▶ _Task details_
Provide a verbatim copy of the data below.

▶ _Stored data_
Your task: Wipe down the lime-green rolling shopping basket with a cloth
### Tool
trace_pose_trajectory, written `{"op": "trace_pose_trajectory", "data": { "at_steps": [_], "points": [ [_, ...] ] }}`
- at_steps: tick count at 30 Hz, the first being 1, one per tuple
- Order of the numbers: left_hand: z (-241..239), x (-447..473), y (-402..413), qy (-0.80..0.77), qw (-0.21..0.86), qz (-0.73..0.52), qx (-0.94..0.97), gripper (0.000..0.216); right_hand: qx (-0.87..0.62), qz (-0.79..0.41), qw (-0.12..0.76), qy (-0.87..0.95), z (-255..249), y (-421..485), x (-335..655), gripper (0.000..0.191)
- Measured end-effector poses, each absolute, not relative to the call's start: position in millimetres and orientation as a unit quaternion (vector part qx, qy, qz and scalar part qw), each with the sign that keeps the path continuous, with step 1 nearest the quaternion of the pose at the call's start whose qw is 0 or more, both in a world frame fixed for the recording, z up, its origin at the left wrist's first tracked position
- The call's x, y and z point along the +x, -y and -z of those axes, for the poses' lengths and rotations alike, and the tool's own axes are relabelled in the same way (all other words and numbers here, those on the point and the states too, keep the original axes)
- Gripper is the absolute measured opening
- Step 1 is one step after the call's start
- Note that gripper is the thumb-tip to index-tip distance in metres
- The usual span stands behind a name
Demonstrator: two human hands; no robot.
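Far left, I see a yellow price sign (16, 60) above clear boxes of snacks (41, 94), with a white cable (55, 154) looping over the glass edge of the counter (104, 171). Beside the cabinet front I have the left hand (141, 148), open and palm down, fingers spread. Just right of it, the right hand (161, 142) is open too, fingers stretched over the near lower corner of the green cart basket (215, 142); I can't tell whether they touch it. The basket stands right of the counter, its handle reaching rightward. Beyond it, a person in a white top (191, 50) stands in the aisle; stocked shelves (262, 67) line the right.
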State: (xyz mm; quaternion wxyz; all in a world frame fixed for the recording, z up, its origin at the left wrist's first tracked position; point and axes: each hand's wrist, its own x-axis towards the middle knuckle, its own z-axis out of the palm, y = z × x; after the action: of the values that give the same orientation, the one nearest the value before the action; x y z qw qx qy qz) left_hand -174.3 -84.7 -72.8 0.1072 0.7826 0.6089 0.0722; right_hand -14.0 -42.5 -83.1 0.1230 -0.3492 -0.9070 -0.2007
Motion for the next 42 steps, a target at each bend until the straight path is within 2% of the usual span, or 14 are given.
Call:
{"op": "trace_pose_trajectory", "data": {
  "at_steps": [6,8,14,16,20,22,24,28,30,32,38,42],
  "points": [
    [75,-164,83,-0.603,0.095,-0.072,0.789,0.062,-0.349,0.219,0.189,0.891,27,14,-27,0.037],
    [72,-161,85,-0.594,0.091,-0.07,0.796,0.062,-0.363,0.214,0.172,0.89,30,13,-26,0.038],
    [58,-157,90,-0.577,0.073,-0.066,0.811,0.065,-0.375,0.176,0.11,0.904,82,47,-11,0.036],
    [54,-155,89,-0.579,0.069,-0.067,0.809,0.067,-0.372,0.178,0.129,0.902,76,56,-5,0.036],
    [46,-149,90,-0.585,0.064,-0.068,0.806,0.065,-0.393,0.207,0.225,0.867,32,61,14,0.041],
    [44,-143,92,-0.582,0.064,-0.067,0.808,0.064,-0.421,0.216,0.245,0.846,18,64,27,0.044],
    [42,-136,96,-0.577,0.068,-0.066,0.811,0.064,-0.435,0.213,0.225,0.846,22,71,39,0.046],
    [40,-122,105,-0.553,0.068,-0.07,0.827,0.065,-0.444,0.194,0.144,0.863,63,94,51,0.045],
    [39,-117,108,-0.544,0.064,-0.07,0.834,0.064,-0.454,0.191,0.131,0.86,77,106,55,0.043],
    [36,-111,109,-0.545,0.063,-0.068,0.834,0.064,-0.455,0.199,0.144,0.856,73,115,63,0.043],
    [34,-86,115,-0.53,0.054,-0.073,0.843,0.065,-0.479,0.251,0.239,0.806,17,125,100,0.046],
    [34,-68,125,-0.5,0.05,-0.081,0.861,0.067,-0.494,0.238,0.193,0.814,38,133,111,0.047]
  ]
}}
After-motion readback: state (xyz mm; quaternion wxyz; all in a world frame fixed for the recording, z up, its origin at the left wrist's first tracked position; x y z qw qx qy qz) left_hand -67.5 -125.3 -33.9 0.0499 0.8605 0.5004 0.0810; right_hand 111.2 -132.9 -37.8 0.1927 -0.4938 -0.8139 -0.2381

▶ _Problem solution_
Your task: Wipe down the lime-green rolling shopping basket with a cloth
### Tool
trace_pose_trajectory, written `{"op": "trace_pose_trajectory", "data": { "at_steps": [_], "points": [ [_, ...] ] }}`
- at_steps: tick count at 30 Hz, the first being 1, one per tuple
- Order of the numbers: left_hand: z (-241..239), x (-447..473), y (-402..413), qy (-0.80..0.77), qw (-0.21..0.86), qz (-0.73..0.52), qx (-0.94..0.97), gripper (0.000..0.216); right_hand: qx (-0.87..0.62), qz (-0.79..0.41), qw (-0.12..0.76), qy (-0.87..0.95), z (-255..249), y (-421..485), x (-335..655), gripper (0.000..0.191)
- Measured end-effector poses, each absolute, not relative to the call's start: position in millimetres and orientation as a unit quaternion (vector part qx, qy, qz and scalar part qw), each with the sign that keeps the path continuous, with step 1 nearest the quaternion of the pose at the call's start whose qw is 0 or more, both in a world frame fixed for the recording, z up, its origin at the left wrist's first tracked position
- The call's x, y and z point along the +x, -y and -z of those axes, for the poses' lengths and rotations alike, and the tool's own axes are relabelled in the same way (all other words and numbers here, those on the point and the states too, keep the original axes)
- Gripper is the absolute measured opening
- Step 1 is one step after the call's start
- Note that gripper is the thumb-tip to index-tip distance in metres
- The usual span stands behind a name
Demonstrator: two human hands; no robot.
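Far left, I see a yellow price sign (16, 60) above clear boxes of snacks (41, 94), with a white cable (55, 154) looping over the glass edge of the counter (104, 171). Beside the cabinet front I have the left hand (141, 148), open and palm down, fingers spread. Just right of it, the right hand (161, 142) is open too, fingers stretched over the near lower corner of the green cart basket (215, 142); I can't tell whether they touch it. The basket stands right of the counter, its handle reaching rightward. Beyond it, a person in a white top (191, 50) stands in the aisle; stocked shelves (262, 67) line the right.
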State: (xyz mm; quaternion wxyz; all in a world frame fixed for the recording, z up, its origin at the left wrist's first tracked position; point and axes: each hand's wrist, its own x-axis towards the middle knuckle, its own z-axis out of the palm, y = z × x; after the action: of the values that give the same orientation, the one nearest the value before the action; x y z qw qx qy qz) left_hand -174.3 -84.7 -72.8 0.1072 0.7826 0.6089 0.0722; right_hand -14.0 -42.5 -83.1 0.1230 -0.3492 -0.9070 -0.2007
Motion for the next 42 steps, a target at each bend until the straight path is within 2% of the usual span, or 14 are given.
Call:
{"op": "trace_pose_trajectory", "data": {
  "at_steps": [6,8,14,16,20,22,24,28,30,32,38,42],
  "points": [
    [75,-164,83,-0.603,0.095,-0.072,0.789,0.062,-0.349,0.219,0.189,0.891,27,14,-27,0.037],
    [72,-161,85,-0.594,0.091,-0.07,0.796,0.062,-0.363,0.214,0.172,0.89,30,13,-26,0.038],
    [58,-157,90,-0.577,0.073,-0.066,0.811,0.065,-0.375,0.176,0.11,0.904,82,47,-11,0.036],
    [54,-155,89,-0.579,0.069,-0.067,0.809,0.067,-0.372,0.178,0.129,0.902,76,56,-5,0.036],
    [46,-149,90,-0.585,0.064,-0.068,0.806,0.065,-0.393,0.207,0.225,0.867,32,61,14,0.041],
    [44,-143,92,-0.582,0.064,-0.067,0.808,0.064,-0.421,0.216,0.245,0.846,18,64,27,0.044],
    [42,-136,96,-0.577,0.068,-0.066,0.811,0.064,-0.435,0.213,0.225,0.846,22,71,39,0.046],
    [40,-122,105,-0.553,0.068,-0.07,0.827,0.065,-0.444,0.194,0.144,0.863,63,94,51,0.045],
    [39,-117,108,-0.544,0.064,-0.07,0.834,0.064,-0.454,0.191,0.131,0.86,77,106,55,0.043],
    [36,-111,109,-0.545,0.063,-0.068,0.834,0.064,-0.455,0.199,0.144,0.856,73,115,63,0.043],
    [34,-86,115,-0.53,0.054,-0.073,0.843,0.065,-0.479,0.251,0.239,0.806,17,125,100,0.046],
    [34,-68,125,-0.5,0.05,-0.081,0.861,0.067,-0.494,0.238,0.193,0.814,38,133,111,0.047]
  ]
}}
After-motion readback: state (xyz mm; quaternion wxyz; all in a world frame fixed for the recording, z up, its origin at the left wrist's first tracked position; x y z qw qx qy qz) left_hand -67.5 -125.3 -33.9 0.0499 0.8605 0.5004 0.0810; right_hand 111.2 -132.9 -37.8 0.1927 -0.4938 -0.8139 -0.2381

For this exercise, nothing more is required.